🛒 E-commerce Microservices Refactor
Transforming a monolith into a scalable microservices architecture without downtime.
1. Problem Statement
Business Context
The e-commerce platform was experiencing severe performance issues during flash sales. The monolithic application couldn't scale specific components independently, and database locks during high-traffic periods caused cascading failures.
Technical Challenges
- Traffic spikes: 100x normal load during flash sales
- Overselling: Race conditions led to selling more inventory than available
- Database bottleneck: Single PostgreSQL instance at 100% CPU during peaks
- Monolith complexity: 500K+ lines of code, 3+ years of technical debt
Success Criteria
- Zero overselling during flash sales
- Sub-second checkout response time (p99)

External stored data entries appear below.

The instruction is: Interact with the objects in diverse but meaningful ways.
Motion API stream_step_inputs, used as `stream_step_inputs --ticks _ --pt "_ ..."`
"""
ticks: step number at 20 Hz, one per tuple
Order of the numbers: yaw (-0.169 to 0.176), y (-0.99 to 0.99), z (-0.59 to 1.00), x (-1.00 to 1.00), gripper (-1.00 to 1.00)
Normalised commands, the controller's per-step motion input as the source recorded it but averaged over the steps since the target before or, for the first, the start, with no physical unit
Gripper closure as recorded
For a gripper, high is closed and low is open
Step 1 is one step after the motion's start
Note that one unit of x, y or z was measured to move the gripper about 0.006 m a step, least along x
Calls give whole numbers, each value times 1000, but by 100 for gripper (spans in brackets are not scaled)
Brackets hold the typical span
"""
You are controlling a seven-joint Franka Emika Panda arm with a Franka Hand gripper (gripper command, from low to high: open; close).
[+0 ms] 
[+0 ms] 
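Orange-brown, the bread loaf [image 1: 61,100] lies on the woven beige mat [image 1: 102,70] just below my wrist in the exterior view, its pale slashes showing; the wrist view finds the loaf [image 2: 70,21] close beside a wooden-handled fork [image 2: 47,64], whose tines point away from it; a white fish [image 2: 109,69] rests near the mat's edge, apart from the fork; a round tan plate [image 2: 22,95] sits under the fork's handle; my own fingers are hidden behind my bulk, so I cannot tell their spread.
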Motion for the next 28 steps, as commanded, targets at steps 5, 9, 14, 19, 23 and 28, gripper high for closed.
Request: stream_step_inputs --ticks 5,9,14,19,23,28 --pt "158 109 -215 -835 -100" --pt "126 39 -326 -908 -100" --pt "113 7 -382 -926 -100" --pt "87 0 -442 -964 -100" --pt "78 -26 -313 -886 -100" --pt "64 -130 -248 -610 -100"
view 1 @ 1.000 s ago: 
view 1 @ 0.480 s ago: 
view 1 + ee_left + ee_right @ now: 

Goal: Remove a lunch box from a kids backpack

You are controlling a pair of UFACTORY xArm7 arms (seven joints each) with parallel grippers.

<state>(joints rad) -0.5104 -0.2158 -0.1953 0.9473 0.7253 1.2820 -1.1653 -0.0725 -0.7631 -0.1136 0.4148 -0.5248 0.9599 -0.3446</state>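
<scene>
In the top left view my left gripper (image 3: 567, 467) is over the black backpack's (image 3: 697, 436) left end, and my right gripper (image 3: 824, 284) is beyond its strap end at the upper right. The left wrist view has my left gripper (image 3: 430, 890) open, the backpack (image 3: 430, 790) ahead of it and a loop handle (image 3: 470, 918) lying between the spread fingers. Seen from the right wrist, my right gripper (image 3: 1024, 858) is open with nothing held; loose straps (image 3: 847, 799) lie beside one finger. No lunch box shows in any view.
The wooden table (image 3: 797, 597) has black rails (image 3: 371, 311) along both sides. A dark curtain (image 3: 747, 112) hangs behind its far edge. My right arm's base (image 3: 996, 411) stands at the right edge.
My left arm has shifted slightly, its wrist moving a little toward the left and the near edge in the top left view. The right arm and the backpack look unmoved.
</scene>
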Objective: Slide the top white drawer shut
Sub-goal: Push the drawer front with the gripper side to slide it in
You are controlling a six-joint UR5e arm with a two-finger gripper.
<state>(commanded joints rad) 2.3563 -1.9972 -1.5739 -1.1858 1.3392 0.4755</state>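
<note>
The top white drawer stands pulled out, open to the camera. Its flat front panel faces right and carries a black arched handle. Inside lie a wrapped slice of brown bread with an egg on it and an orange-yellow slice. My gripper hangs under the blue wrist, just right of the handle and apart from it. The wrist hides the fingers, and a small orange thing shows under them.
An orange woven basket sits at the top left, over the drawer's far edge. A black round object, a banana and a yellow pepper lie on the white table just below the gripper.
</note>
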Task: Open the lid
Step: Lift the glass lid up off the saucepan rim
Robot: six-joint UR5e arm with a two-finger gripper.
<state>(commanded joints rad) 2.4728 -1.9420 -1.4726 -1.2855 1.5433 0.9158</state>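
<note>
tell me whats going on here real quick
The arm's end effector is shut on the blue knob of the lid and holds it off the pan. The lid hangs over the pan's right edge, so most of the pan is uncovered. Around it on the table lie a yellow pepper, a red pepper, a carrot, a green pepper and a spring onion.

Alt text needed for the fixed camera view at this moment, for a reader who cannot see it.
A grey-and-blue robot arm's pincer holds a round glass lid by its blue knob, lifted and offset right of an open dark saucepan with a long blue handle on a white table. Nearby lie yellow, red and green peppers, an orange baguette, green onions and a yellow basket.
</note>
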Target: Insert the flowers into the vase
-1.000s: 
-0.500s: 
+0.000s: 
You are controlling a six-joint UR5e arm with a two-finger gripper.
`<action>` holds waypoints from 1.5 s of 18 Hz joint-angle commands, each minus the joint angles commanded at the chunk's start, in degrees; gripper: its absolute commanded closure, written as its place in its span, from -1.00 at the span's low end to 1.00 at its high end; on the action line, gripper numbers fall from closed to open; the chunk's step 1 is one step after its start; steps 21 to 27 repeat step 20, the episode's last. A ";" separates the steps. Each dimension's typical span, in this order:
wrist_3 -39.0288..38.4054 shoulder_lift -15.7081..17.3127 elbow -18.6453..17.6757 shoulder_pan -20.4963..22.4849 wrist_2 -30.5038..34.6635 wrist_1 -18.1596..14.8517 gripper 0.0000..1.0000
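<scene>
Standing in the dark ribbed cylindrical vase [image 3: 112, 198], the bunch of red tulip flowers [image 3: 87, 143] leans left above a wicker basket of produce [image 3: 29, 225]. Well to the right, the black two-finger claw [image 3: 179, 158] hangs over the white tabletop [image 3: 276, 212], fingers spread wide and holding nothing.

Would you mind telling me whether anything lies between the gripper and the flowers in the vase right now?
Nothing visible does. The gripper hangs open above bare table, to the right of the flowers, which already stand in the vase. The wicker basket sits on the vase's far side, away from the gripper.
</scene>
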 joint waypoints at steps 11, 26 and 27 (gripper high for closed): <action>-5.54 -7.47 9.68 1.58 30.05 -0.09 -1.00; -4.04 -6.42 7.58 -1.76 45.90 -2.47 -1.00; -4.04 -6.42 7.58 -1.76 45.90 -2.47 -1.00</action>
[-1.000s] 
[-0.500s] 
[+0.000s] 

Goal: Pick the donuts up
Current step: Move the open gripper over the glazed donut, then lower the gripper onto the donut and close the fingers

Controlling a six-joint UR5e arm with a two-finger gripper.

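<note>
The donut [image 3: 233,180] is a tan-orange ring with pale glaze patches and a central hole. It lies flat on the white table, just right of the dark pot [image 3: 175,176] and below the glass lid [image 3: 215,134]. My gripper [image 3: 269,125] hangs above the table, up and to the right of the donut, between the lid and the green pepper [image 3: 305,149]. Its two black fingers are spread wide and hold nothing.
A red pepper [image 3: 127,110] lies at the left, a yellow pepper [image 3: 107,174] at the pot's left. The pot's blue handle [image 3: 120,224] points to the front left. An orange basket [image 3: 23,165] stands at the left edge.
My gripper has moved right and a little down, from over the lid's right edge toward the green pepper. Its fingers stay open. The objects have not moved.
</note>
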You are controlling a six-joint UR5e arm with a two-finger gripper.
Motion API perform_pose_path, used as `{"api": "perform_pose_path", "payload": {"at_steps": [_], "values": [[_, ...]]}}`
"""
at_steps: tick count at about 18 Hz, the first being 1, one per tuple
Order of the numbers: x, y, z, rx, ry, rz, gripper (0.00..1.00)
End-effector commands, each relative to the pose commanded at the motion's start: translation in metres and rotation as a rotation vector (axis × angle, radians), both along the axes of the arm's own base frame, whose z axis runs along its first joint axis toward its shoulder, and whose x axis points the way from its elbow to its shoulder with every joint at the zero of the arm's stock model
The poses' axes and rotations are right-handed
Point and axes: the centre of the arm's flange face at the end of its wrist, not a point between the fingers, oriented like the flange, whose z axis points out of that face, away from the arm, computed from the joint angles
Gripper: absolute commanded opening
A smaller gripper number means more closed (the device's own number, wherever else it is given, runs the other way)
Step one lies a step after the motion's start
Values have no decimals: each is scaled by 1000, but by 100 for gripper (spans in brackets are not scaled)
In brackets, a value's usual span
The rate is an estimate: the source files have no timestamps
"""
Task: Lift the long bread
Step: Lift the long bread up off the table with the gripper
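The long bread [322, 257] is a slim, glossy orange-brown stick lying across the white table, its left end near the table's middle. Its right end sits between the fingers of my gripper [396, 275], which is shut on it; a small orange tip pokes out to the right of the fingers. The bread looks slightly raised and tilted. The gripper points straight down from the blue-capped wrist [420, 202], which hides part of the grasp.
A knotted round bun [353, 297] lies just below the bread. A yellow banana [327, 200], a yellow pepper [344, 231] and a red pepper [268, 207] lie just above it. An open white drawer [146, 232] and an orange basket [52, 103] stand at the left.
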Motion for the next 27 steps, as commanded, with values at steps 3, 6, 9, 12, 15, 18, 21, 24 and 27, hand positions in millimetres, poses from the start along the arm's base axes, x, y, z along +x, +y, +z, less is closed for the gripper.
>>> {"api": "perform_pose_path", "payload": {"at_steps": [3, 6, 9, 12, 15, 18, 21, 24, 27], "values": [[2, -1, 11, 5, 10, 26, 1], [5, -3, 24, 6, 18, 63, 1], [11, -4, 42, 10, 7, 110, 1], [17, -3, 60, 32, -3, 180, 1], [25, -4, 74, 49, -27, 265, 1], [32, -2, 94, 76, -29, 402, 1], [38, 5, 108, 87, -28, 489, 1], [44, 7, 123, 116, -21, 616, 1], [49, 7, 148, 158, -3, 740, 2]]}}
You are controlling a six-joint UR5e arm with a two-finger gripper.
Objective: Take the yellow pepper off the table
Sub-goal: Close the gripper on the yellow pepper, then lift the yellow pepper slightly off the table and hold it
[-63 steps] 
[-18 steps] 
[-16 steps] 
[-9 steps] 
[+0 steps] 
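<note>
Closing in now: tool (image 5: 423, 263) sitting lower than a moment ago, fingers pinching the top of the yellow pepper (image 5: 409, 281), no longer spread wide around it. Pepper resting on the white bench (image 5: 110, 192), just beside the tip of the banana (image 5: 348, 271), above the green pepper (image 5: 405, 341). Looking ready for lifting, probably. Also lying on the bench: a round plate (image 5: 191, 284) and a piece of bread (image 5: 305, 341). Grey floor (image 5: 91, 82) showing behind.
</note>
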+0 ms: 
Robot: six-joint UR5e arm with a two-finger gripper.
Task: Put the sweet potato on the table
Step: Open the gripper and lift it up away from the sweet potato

- 99.9% availability during peak events
- Independent deployments for critical services
2. Research & Analysis
Decomposition Strategy
We analyzed the monolith using Domain-Driven Design (DDD) principles:
Migration Approach
| Strategy | Pros | Cons | Our Choice |
|---|---|---|---|
| Big Bang | Clean cut | High risk, long freeze | ❌ |
| Strangler Fig | Incremental, low risk | Longer timeline | ✅ |
| Parallel Run | Safe validation | Double infrastructure | Partial ✅ |
Decision: Strangler Fig pattern with parallel run for critical paths (inventory, checkout).
3. Architecture Design
Target Architecture
Service Boundaries
| Service | Responsibility | Database | Communication |
|---|---|---|---|
| User | Auth, profiles | PostgreSQL | Sync (REST) |
| Product | Catalog, search | PostgreSQL + ES | Sync (REST) |
| Inventory | Stock management | Redis | Sync (REST) |
| Order | Order lifecycle | PostgreSQL | Async (MQ) |
| Payment | Payment processing | PostgreSQL | Async (MQ) |
| Notification | Email, SMS, push | - | Async (MQ) |
4. Implementation Highlights
Flash Sale Inventory: Preventing Overselling
The most critical challenge. We implemented a multi-layer solution:
Layer 1: Redis + Lua Atomic Operations
@Service
public class InventoryService {
private static final String DEDUCT_STOCK_SCRIPT = """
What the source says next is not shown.